● **WHAT TO WORK ON**:
Once the line with "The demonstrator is" is found, repeat exactly that line and every one after it until the data below ends, including the last line.
━━━━━ DATA PROVIDED ━━━━━
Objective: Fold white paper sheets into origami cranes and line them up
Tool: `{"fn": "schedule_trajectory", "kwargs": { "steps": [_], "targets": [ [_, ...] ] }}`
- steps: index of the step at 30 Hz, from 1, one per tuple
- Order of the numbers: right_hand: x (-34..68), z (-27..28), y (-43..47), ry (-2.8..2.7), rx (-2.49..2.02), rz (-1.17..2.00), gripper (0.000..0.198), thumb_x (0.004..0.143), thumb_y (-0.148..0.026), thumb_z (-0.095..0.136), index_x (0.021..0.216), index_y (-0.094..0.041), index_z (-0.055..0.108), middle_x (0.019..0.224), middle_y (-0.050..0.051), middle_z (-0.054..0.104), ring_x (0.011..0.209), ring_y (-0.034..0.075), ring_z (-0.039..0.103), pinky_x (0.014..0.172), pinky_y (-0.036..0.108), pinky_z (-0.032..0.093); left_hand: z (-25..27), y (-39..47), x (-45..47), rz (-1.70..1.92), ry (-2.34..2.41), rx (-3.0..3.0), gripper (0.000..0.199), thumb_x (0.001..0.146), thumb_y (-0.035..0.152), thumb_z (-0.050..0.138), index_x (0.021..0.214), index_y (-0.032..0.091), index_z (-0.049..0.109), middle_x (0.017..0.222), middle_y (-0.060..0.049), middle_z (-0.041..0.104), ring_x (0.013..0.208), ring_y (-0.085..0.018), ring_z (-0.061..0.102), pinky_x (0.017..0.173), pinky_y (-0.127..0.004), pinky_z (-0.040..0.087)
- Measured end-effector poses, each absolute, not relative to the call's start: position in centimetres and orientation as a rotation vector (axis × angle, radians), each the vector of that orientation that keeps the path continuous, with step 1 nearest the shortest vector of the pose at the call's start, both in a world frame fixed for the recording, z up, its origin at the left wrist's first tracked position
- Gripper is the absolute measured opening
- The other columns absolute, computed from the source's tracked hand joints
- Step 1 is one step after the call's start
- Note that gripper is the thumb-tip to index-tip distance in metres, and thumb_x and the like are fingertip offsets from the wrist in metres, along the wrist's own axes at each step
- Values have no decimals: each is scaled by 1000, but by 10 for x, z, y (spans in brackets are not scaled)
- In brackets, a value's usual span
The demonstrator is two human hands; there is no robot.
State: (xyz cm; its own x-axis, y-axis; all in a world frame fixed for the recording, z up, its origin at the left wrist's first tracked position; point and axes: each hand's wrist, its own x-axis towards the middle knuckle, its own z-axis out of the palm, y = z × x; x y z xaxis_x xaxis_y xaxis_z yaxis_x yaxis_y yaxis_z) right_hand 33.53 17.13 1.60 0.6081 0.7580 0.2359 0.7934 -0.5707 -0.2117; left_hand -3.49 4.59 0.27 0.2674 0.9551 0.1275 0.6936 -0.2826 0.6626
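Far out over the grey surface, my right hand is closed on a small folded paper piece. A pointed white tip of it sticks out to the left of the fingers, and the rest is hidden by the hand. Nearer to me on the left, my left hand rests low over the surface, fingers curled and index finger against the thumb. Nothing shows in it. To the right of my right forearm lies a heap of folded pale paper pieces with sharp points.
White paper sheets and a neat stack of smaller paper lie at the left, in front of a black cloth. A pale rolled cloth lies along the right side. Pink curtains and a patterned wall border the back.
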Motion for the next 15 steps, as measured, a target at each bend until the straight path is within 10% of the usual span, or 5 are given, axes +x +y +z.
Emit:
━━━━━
● **RESPONSE AREA**:
The demonstrator is two human hands; there is no robot.
State: (xyz cm; its own x-axis, y-axis; all in a world frame fixed for the recording, z up, its origin at the left wrist's first tracked position; point and axes: each hand's wrist, its own x-axis towards the middle knuckle, its own z-axis out of the palm, y = z × x; x y z xaxis_x xaxis_y xaxis_z yaxis_x yaxis_y yaxis_z) right_hand 33.53 17.13 1.60 0.6081 0.7580 0.2359 0.7934 -0.5707 -0.2117; left_hand -3.49 4.59 0.27 0.2674 0.9551 0.1275 0.6936 -0.2826 0.6626
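Far out over the grey surface, my right hand is closed on a small folded paper piece. A pointed white tip of it sticks out to the left of the fingers, and the rest is hidden by the hand. Nearer to me on the left, my left hand rests low over the surface, fingers curled and index finger against the thumb. Nothing shows in it. To the right of my right forearm lies a heap of folded pale paper pieces with sharp points.
White paper sheets and a neat stack of smaller paper lie at the left, in front of a black cloth. A pale rolled cloth lies along the right side. Pink curtains and a patterned wall border the back.
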Motion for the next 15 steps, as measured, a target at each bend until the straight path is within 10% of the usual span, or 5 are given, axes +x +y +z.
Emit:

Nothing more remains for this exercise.